**WHAT YOU ARE ASKED TO DO**
The required output is the whole listing below, unchanged.

**DATA EXTRACT**
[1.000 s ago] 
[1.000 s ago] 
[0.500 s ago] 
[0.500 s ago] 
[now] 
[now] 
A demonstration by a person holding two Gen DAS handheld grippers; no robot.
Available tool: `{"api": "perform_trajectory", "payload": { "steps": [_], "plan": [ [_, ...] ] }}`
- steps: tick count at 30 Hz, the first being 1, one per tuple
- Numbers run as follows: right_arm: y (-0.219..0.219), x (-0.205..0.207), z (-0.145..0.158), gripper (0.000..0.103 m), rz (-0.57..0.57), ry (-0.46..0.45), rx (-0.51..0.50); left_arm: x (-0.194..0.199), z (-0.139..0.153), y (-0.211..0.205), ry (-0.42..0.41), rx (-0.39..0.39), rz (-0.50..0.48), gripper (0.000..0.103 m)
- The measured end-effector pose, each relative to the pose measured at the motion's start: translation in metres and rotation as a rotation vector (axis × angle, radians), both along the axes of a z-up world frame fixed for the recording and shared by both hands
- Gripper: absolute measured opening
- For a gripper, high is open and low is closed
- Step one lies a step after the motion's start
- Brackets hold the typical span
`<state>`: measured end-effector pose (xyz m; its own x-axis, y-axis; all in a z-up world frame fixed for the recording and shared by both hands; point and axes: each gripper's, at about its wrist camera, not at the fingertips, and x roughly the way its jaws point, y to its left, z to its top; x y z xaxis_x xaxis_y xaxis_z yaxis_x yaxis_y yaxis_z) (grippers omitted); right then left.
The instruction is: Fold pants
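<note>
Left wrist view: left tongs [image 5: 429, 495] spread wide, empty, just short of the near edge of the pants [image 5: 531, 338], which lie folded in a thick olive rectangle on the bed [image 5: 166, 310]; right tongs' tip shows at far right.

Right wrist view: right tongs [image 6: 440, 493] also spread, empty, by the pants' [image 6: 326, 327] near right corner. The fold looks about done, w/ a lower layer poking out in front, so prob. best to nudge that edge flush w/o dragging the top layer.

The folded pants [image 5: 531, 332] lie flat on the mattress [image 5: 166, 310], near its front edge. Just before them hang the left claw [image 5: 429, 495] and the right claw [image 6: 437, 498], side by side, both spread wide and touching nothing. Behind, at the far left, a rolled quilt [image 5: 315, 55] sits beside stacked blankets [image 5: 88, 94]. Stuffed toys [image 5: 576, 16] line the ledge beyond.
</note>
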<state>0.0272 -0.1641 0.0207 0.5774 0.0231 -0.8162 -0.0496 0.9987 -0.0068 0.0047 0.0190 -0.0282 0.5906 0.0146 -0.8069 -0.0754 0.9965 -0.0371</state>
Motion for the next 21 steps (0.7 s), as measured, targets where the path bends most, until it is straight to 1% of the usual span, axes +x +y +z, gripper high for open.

**RESPONSE**
[1.000 s ago] 
[1.000 s ago] 
[0.500 s ago] 
[0.500 s ago] 
[now] 
[now] 
A demonstration by a person holding two Gen DAS handheld grippers; no robot.
Available tool: `{"api": "perform_trajectory", "payload": { "steps": [_], "plan": [ [_, ...] ] }}`
- steps: tick count at 30 Hz, the first being 1, one per tuple
- Numbers run as follows: right_arm: y (-0.219..0.219), x (-0.205..0.207), z (-0.145..0.158), gripper (0.000..0.103 m), rz (-0.57..0.57), ry (-0.46..0.45), rx (-0.51..0.50); left_arm: x (-0.194..0.199), z (-0.139..0.153), y (-0.211..0.205), ry (-0.42..0.41), rx (-0.39..0.39), rz (-0.50..0.48), gripper (0.000..0.103 m)
- The measured end-effector pose, each relative to the pose measured at the motion's start: translation in metres and rotation as a rotation vector (axis × angle, radians), both along the axes of a z-up world frame fixed for the recording and shared by both hands
- Gripper: absolute measured opening
- For a gripper, high is open and low is closed
- Step one lies a step after the motion's start
- Brackets hold the typical span
`<state>`: measured end-effector pose (xyz m; its own x-axis, y-axis; all in a z-up world frame fixed for the recording and shared by both hands; point and axes: each gripper's, at about its wrist camera, not at the fingertips, and x roughly the way its jaws point, y to its left, z to its top; x y z xaxis_x xaxis_y xaxis_z yaxis_x yaxis_y yaxis_z) (grippers omitted); right then left.
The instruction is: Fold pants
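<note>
Left wrist view: left tongs [image 5: 429, 495] spread wide, empty, just short of the near edge of the pants [image 5: 531, 338], which lie folded in a thick olive rectangle on the bed [image 5: 166, 310]; right tongs' tip shows at far right.

Right wrist view: right tongs [image 6: 440, 493] also spread, empty, by the pants' [image 6: 326, 327] near right corner. The fold looks about done, w/ a lower layer poking out in front, so prob. best to nudge that edge flush w/o dragging the top layer.

The folded pants [image 5: 531, 332] lie flat on the mattress [image 5: 166, 310], near its front edge. Just before them hang the left claw [image 5: 429, 495] and the right claw [image 6: 437, 498], side by side, both spread wide and touching nothing. Behind, at the far left, a rolled quilt [image 5: 315, 55] sits beside stacked blankets [image 5: 88, 94]. Stuffed toys [image 5: 576, 16] line the ledge beyond.
</note>
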<state>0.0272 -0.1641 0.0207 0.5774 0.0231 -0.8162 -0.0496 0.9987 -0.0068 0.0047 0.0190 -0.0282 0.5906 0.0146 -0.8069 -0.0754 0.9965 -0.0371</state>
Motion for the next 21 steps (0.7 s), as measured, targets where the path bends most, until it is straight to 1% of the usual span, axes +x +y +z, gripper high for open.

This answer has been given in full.